La erupción supone una grave catástrofe para Europa, dicen algunos. Retrasará la recuperación económica, dicen otros. Catástrofe es Haití, catástrofe es el terremoto en Chile o en China. Esto es un contratiempo. Sólo la naturaleza, Dios quizá para quien crea en él, se encarga de recordarnos cuál es nuestro sitio, y adaptarnos a él. Somos muy victimistas cuando nuestra tranquilidad y bienestar se ve entorpecido por alguna circunstancia.
Pero no deja de ser una nueva revelación, dentro de la actual crisis del capitalismo, de la hipocresía de las grandes empresas. Las aerolíneas deben hacer frente a ingentes gastos por indemnizaciones a los usuarios y dejar a los aviones parados en los hangares. Frente a ello reclaman ayuda del Estado, porque “nadie quiere que las aerolíneas quiebren”, decían. Lo mismo ha venido repitiendo estos meses el sector financiero.
Y sí, nadie quiere que quiebren. Nadie quiere dejar a usuarios tirados en ningún aeropuerto como tampoco que quiebren empresas que insuflan el capital, sangre del capitalismo, en el sistema económico. Las consecuencias serían graves para miles de trabajadores y familias, algo que debemos evitar.
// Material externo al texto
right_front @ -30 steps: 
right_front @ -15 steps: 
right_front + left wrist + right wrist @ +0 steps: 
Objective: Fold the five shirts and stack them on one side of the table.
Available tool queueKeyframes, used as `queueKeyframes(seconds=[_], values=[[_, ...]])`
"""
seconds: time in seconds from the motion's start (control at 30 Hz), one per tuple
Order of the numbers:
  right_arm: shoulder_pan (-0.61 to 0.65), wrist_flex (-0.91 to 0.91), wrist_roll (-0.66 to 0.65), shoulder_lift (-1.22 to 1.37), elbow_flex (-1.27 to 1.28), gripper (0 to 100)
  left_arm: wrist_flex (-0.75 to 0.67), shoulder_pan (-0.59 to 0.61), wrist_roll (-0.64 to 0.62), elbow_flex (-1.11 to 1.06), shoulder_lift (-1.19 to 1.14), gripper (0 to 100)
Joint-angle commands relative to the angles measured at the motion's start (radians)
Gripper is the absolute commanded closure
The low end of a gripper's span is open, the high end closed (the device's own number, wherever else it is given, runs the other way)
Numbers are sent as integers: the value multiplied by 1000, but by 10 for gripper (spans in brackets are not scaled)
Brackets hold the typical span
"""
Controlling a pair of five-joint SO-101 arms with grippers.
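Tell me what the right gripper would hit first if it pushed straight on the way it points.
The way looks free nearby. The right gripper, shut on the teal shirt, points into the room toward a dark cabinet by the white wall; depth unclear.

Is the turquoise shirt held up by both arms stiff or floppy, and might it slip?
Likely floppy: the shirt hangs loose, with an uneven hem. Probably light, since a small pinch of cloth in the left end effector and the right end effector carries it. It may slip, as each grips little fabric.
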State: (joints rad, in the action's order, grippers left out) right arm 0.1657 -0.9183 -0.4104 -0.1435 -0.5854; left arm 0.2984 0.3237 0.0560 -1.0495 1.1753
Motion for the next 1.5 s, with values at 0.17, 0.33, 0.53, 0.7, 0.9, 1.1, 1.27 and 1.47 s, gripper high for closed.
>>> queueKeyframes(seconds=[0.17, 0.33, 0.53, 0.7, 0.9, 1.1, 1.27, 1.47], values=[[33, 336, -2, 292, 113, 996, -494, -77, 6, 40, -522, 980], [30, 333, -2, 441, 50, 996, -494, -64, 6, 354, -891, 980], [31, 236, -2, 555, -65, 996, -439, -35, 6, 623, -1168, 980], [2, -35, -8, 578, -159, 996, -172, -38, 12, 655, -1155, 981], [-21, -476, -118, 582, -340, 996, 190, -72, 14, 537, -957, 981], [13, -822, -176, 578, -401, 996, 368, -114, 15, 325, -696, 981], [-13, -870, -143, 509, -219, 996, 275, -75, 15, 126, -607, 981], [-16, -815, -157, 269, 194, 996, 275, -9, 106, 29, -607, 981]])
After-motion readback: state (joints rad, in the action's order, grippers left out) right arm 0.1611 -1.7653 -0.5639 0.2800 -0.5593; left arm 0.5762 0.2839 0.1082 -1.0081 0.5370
Pero es una hipocresía esa doble moral del capitalismo actual. Cuando la economía va viento en popa se exige que el Estado no se entrometa, que se desregularice el mercado laboral, que se bajen los impuestos de sociedades y a grandes rentas. El Estado, en definitiva, molestaba. Cuando nos encontramos en una situación como la que vivimos se apela al Estado intervencionista, al control público que antes aborrecían, que resuelvan sus problemas y de nuevo les dejen libertad cuando la economía se recupere.
El Estado, en esta nueva etapa, ojalá final, del capitalismo, no es ya gendarme o intervencionista. Es el Estado intermitente, el Estado salvador, como si fuera un simple taller de mecánica que repara el coche y luego, de nuevo al asfalto. A lo mejor nos atropella.